POPE BIDS FAREWELL TO EMOTIONAL CROWD







Pope Benedict XVI on Wednesday admitted “stormy waters” during his papacy as he gave his farewell speech in St Peter’s Square before tens of thousands of pilgrims on the eve of his momentous resignation.

A smiling Benedict looked relaxed as his white “popemobile” bore him through the famous plaza where more than 150,000 people had gathered under a bright, cloudless sky for his historic sendoff.

A woman clutching a rosary wiped away tears as the octogenarian Benedict passed. One of the hundreds of cardinals and bishops in their red and purple-sashed robes could also be seen tearing up.

Some in the throng held up huge banners with messages such as “Benedict, we’ll miss you!” and “The pope is the heart of this city!” or waved the Vatican’s yellow and white flag at the pontiff’s last public event.

A hush fell over the sea of pilgrims as the pope began speaking.

Benedict drew an analogy between his reign and a miracle recounted in the Bible when Jesus Christ calmed the waters as he was sailing on a fishing boat with his disciples including St Peter — who is believed by Christians to be the first pope.

“The Lord gave us days of sun and of light breeze, days in which the fishing was good. There were also moments when there were stormy waters and headwinds… as if God was sleeping,” the pope said in an apparent reference to the multiple scandals that have plagued his reign.

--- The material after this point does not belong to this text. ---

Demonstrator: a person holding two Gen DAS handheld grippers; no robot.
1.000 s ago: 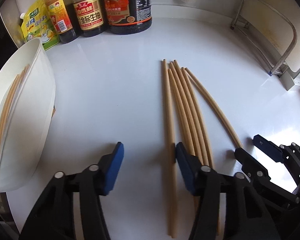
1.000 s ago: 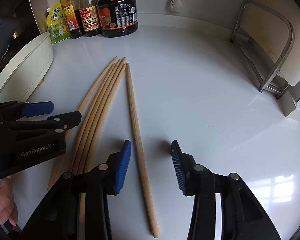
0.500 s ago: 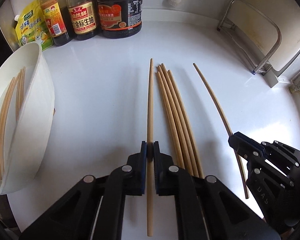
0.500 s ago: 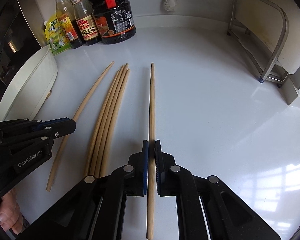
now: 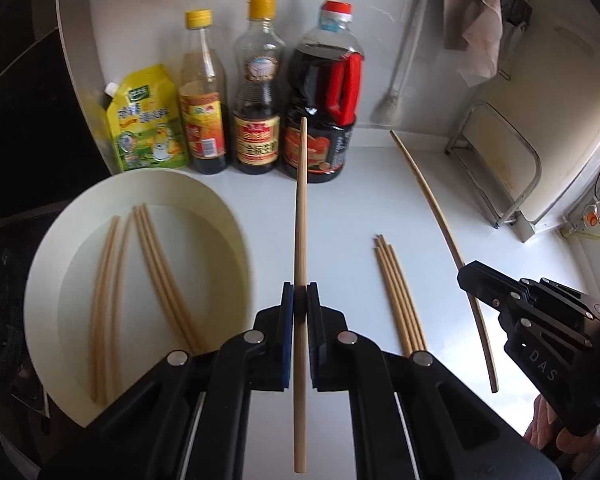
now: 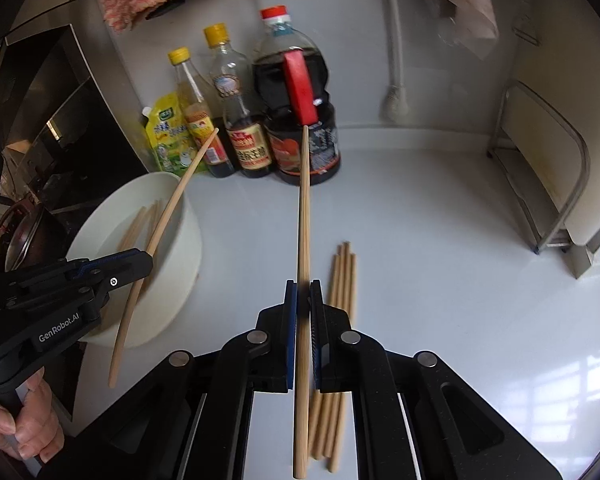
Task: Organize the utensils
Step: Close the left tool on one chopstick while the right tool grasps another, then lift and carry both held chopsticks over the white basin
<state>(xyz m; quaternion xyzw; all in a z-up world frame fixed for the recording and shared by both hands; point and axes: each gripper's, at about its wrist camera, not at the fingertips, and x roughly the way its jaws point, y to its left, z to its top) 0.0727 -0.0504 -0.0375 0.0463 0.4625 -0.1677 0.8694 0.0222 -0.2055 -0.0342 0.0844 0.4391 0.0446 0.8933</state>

“But I always knew that God was in that boat and I always knew that the boat of the Church is not mine, is not ours, but is his and he will not let it sink,” the leader of the world’s 1.2 billion Catholics told the cheering crowd.

Benedict also said his decision to resign — which makes him the first pope to do so since the Middle Ages — had not been an easy one but had been taken for the good of the Church.

“I took this step in full awareness of its gravity and novelty but with profound serenity of spirit,” he said, adding: “I will continue to accompany the Church with prayer and reflection.”

The frail 85-year-old stunned the world with his abrupt decision to end an eight-year reign dogged by scandal and Vatican infighting, declaring he was too weak to keep up with the modern world.